Monday, May 16, 2011
The Magic Flute
We went to see The Magic Flute yesterday at Seattle Opera. It was a good afternoon to be inside because we had several inches of rain this weekend!
The Magic Flute was the last opera Mozart wrote and the successful premier cheered him up as his health was declining. After his death there were hundreds of performances in the 1790's. To this day it's still one of the most beloved operatic works.
The opera is dense with religious and political allegory and Masonic symbolism, but on the surface it's also a simple fairytale. Sunday was family performance day at Seattle Opera so there were lots of children in the audience. We've noticed the kids usually watch quietly (or sleep) while their noisy parents and grandparents feel the need to explain the entire thing out loud. (I hope I remember how annoying that is if we take Nova to the opera someday.) Anyway, it wasn't a big budget production but the sets and costumes were bright and clever. The singers were good too, so there was something for everyone.
So how long did Mozart sit in front of a blank sheet of paper before writing the score? Probably not long. Complete, perfect music poured out of his genius mind and he just wrote it down with few corrections. He described his method of composing in a passage from a famous letter:
When I am...say, traveling in a carriage or walking after a good meal, or during nights when I cannot sleep; it is on such occasions that ideas flow best and most abundantly. Whence and how they come I know not; nor can I force them...when I proceed to write down my ideas, I take out the bag of my memory...the committing to paper is done quickly enough, for everything is already finished; it rarely differs on paper from what it was in my imagination.

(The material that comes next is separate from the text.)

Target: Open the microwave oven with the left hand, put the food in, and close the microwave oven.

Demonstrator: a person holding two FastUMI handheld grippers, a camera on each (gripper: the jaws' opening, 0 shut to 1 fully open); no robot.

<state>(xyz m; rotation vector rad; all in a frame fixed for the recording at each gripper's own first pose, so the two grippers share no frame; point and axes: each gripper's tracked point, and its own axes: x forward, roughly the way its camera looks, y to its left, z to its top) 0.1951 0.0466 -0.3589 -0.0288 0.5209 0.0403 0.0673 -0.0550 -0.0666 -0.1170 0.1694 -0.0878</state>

Mozart tailored the music for the skill levels of the singers he had for the premier. The libretto was written by Emanuel Schikaneder in a form called Singspiel, which includes intervals of spoken words that keep the action moving. Schikaneder himself had a leading part in the premier as the bird-catcher Papageno. Mozart's sister-in-law sang Queen of the Night, a short but notoriously difficult soprano role with high F notes.
The highlight of the opera is the Queen singing The Vengeance of Hell Boils in my Heart while being lowered from the top of the stage in a harness. Well, the Queen walked on stage in our production. But that shrieking, wonderful aria is one of the greatest moments in all of opera. Many girls dream of being a ballerina-- my fantasy is playing Queen of the Night.
Click here for a link to a YouTube video of the Queen of the Night's big moment on stage.
Indeed, only a few can sing so well. What made you select this particularly performance? Can't wait to see you. I will expect granola. (With yogurt sounds great.)
ReplyDeleteWe always go to the opera on Sunday afternoon and this time there just happened to be a bumper crop of kids because it was the Magic Flute. Like I say, the kids are not the problem!
ReplyDeleteI was asking about the performance you linked to; it was wonderful.
ReplyDeleteDiana Damrau singing it somewhere/sometime in Germany. I'm sure your brother could research it!